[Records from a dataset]
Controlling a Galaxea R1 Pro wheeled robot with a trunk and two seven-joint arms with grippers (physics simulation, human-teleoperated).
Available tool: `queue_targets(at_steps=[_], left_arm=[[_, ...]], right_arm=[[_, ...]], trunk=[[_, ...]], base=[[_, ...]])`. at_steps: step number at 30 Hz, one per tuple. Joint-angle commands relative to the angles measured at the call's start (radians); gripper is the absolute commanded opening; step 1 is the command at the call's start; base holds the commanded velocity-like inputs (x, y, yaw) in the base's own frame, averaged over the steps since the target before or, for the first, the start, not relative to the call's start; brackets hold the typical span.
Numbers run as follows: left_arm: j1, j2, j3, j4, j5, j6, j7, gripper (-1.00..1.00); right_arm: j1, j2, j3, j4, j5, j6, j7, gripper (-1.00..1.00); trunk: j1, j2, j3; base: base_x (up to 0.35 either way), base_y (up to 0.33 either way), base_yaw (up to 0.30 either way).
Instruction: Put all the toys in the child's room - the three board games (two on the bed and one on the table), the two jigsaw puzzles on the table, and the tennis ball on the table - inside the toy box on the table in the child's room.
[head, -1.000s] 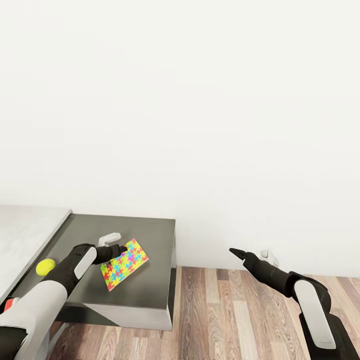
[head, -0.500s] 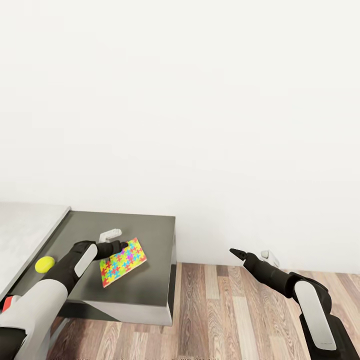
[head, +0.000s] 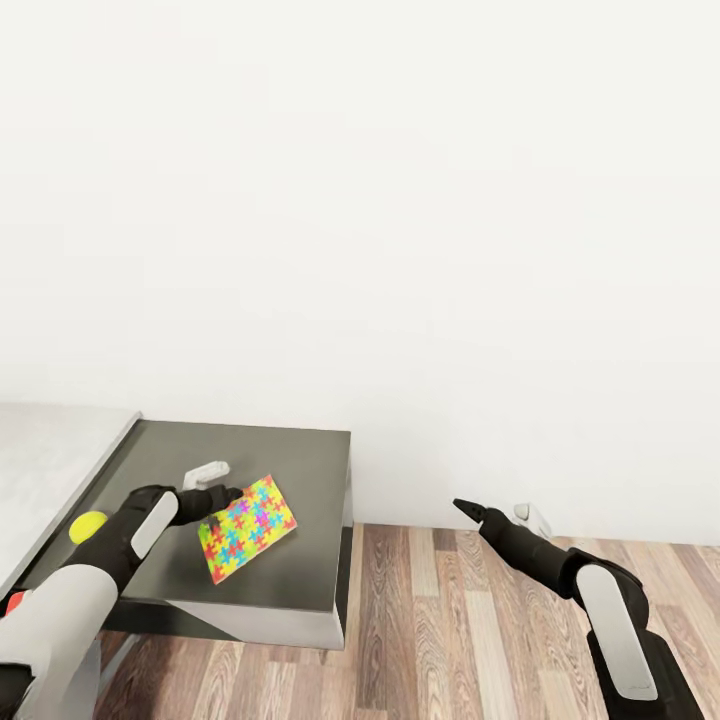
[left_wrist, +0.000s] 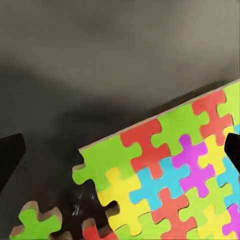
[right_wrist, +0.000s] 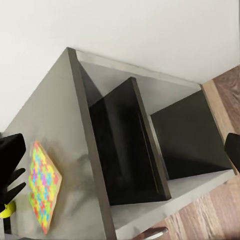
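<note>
The left gripper (head: 222, 496) sits at the puzzle (head: 247, 527), at the square's 10 o'clock corner in the head view. Its dark finger (head: 226, 493) touches that corner and the white finger (head: 207, 471) stands off toward 11 o'clock, so the jaws are spread. In the left wrist view the dark tips show at both side edges with the puzzle (left_wrist: 172, 172) between and below them, but whether they pinch it I cannot tell.

The puzzle lies on the dark side unit (head: 290, 575), tilted, one corner pointing toward 5 o'clock and its long diagonal running from 7 to 1 o'clock in the head view. In the right wrist view one edge of the puzzle (right_wrist: 44, 187) looks raised off the top. The left wrist view shows loose pieces (left_wrist: 36, 222) parted from one corner.

The right gripper (head: 495, 512) hangs over the floor (head: 450, 630), well apart from the unit, at 3 o'clock of it. Its dark finger (head: 467, 508) and white finger (head: 532, 518) stand apart, jaws released, holding nothing.

The puzzle sits near the unit's front edge at 6 o'clock, with bare top toward 12 and 3 o'clock. The ball (head: 88, 526) lies at 9 o'clock of the puzzle, beside the left forearm, near the table (head: 45, 455) edge. The right wrist view shows the unit's open side (right_wrist: 145, 150), split by a dark divider.
</note>
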Motion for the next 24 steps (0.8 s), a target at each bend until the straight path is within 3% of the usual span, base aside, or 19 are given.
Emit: queue_targets(at_steps=[1, 9, 24], left_arm=[[-0.001, 0.004, -0.009, 0.002, -0.007, -0.003, 0.003, 1.0], [-0.003, 0.003, -0.053, 0.002, -0.01, -0.011, 0.036, 1.0], [-0.003, 0.002, -0.053, 0.001, -0.01, 0.001, 0.036, 1.0]], right_arm=[[-0.001, 0.001, -0.001, 0.005, -0.002, -0.001, -0.001, 1.0], [-0.001, 0.002, -0.001, 0.018, -0.001, -0.024, 0.0, 1.0], [-0.001, 0.002, -0.001, 0.018, -0.001, -0.024, 0.0, 1.0]], trunk=[[0.001, -0.002, -0.002], [0.001, -0.002, -0.002], [0.001, -0.002, -0.002]], base=[[0.0, 0.0, 0.0], [0.0, -0.052, 0.0], [0.0, -0.023, 0.0]])
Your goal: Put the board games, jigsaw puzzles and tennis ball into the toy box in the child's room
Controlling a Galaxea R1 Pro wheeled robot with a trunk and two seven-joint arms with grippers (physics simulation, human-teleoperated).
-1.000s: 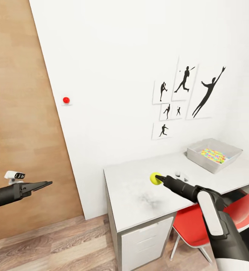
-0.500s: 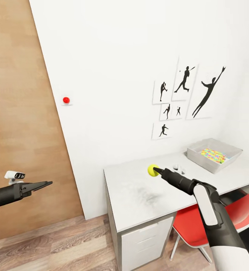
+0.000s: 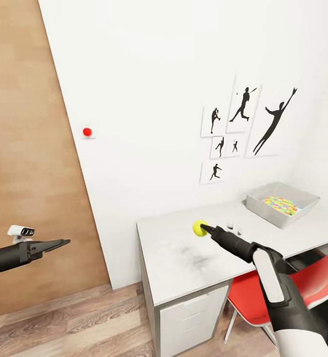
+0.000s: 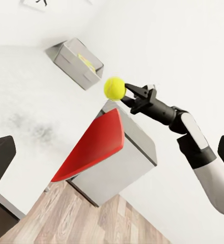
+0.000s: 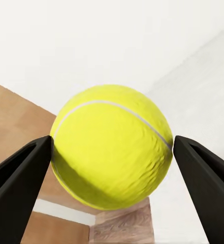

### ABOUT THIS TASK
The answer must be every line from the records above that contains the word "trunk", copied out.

### SOLUTION TO THE PROBLEM
Controlling a Galaxea R1 Pro wheeled robot with a trunk and two seven-joint arms with grippers (physics simulation, human-teleoperated).
Available tool: `queue_targets(at_steps=[_], left_arm=[[_, ...]], right_arm=[[_, ...]], trunk=[[_, ...]], base=[[_, ...]])`. at_steps: step number at 30 Hz, one per tuple. Joint-angle commands relative to the angles measured at the call's start (radians); gripper is the absolute commanded opening; step 1 is the command at the call's start; base holds the commanded velocity-like inputs (x, y, yaw) in the base's own frame, averaged over the steps since the target before or, for the first, the start, not relative to the call's start; brackets hold the typical span.
Numbers run as follows: left_arm: j1, j2, j3, j4, j5, j6, j7, gripper (-1.00..1.00); right_arm: j1, j2, j3, j4, j5, j6, j7, gripper (-1.00..1.00); trunk: j1, j2, j3; base: base_x (up to 0.35 either way), base_y (up to 0.33 either way), base_yaw (up to 0.30 either way).
Emit: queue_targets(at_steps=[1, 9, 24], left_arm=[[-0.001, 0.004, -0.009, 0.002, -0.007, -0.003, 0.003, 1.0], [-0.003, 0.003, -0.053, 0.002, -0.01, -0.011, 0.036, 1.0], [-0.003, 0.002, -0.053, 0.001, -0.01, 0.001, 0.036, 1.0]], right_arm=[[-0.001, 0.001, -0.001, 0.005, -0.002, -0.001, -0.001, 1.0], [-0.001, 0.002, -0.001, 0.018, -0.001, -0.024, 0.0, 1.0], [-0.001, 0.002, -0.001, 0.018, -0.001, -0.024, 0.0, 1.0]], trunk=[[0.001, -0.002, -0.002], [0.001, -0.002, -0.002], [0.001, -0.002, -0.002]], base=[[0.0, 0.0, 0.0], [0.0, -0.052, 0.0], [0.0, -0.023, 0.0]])
Controlling a Galaxea R1 Pro wheeled robot with a trunk and two seven-joint arms with grippers (physics simulation, human-teleoperated).

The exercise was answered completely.